[[ Input data, beginning ]]

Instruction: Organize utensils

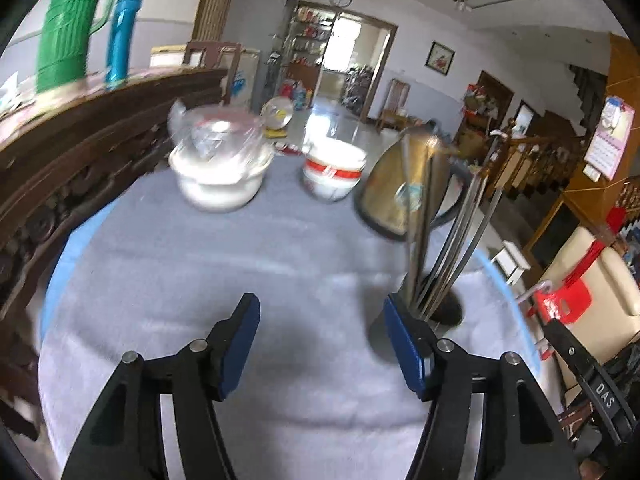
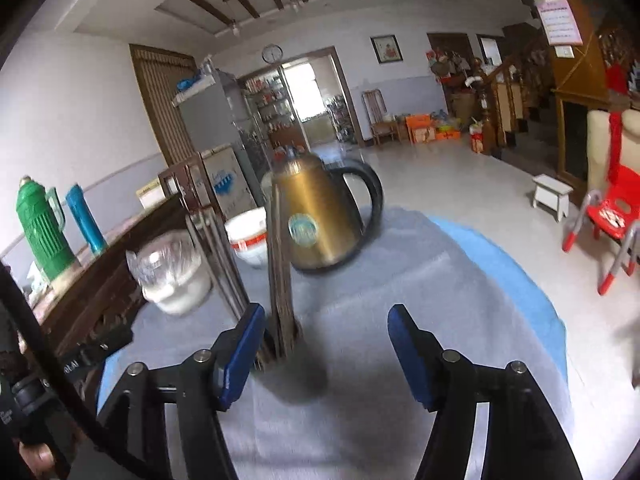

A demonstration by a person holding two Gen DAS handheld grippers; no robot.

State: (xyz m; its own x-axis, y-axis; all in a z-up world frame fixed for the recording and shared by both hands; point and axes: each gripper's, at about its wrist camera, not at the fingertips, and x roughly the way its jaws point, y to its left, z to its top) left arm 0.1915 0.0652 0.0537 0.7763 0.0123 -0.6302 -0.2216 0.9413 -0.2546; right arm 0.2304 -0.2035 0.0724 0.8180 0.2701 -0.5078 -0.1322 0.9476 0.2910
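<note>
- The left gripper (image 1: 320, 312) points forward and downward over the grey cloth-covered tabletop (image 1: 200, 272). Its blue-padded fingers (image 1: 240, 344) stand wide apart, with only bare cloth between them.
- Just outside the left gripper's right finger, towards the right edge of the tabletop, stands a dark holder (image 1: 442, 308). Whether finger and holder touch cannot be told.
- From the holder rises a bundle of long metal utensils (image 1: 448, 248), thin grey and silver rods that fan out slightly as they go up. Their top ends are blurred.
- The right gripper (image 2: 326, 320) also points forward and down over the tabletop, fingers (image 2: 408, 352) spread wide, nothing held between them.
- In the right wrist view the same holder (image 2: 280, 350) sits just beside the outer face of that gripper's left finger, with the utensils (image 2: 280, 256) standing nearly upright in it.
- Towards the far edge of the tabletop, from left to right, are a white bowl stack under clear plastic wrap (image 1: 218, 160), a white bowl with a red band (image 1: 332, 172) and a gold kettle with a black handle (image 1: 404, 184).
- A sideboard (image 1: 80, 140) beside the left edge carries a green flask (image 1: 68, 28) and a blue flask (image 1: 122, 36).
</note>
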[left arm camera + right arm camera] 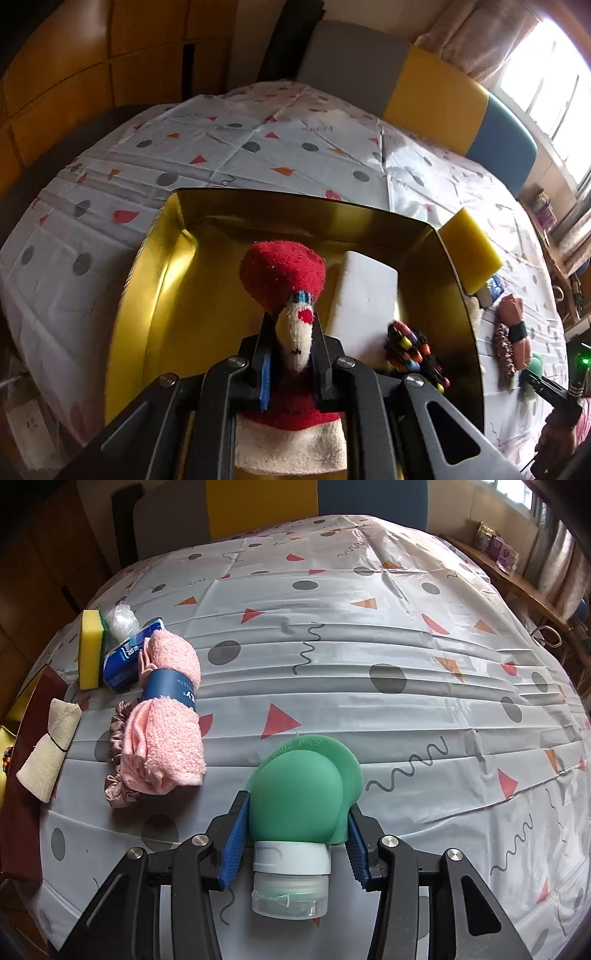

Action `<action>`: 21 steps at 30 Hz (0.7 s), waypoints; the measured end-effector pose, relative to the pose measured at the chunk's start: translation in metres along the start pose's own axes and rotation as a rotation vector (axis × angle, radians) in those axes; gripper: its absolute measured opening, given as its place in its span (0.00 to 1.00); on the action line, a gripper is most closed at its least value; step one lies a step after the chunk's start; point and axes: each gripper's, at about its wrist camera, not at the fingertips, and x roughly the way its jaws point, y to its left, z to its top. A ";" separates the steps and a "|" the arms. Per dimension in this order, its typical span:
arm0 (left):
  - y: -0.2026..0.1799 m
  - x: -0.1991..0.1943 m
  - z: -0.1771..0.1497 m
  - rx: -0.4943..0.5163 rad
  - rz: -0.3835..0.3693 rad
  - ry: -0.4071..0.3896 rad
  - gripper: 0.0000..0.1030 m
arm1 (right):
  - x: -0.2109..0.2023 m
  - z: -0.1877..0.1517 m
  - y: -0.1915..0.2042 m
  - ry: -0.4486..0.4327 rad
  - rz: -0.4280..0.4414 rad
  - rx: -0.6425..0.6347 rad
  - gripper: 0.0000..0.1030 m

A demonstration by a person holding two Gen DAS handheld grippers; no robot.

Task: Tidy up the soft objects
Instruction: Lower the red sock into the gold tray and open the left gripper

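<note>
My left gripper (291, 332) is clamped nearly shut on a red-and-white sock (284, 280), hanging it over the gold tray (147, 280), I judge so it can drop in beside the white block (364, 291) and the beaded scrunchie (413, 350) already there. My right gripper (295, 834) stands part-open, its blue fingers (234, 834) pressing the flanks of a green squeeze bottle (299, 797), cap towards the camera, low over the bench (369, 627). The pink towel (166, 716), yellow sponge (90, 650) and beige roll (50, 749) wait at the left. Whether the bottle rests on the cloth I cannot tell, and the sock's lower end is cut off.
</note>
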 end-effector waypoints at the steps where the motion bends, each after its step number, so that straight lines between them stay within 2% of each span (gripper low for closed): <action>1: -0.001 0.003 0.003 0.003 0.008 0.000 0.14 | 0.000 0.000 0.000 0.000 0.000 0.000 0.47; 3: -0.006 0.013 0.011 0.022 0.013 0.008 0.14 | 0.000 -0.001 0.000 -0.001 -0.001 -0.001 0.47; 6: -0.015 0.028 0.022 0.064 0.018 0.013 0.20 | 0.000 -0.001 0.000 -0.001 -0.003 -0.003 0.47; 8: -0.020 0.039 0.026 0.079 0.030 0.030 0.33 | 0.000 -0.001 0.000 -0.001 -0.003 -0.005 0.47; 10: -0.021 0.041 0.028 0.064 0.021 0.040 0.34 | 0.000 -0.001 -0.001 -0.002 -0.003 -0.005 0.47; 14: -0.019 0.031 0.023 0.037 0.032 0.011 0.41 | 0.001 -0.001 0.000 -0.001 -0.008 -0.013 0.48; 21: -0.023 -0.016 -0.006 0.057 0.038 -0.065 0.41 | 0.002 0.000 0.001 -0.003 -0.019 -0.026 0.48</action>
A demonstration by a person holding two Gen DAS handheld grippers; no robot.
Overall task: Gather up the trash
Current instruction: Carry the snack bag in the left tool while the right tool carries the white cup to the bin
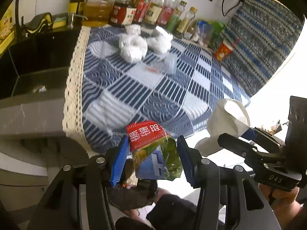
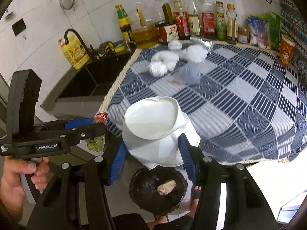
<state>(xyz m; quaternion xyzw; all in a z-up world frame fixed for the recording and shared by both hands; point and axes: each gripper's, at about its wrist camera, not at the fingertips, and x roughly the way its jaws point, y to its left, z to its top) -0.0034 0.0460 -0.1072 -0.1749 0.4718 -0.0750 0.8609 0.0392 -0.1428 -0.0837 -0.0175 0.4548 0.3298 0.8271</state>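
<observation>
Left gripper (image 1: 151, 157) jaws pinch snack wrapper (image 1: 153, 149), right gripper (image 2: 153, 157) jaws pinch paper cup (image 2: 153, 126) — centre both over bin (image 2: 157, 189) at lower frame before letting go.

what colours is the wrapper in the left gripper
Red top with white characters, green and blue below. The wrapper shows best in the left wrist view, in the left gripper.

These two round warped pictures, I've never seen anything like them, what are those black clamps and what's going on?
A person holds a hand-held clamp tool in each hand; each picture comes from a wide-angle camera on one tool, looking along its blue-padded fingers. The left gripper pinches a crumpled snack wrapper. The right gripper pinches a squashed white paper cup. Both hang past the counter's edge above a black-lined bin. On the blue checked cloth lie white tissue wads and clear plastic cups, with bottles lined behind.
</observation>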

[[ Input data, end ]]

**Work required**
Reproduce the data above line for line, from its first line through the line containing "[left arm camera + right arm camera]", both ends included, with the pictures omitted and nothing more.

**Written response**
Instruction: Organize utensils


A demonstration by a person holding two Gen DAS handheld grippers; no robot.

State: (xyz m; its own x-axis, y-axis; all in a z-up world frame fixed for the recording and shared by both hands; point and axes: each gripper's, at about its wrist camera, not at the fingertips, and x roughly the way its jaws point, y to its left, z to its top) left arm 0.1915 0.0652 0.0537 0.7763 0.0123 -0.6302 -0.2216 0.9413 -0.2546; right arm 0.2304 -0.2035 0.0724 0.8180 0.2701 -0.5078 -0.1322 0.9476 0.2910
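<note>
- The left gripper (image 1: 320, 312) points forward and downward over the grey cloth-covered tabletop (image 1: 200, 272). Its blue-padded fingers (image 1: 240, 344) stand wide apart, with only bare cloth between them.
- Just outside the left gripper's right finger, towards the right edge of the tabletop, stands a dark holder (image 1: 442, 308). Whether finger and holder touch cannot be told.
- From the holder rises a bundle of long metal utensils (image 1: 448, 248), thin grey and silver rods that fan out slightly as they go up. Their top ends are blurred.
- The right gripper (image 2: 326, 320) also points forward and down over the tabletop, fingers (image 2: 408, 352) spread wide, nothing held between them.
- In the right wrist view the same holder (image 2: 280, 350) sits just beside the outer face of that gripper's left finger, with the utensils (image 2: 280, 256) standing nearly upright in it.
- Towards the far edge of the tabletop, from left to right, are a white bowl stack under clear plastic wrap (image 1: 218, 160), a white bowl with a red band (image 1: 332, 172) and a gold kettle with a black handle (image 1: 404, 184).
- A sideboard (image 1: 80, 140) beside the left edge carries a green flask (image 1: 68, 28) and a blue flask (image 1: 122, 36).
</note>
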[left arm camera + right arm camera] 

A complete answer has now been given to the exercise.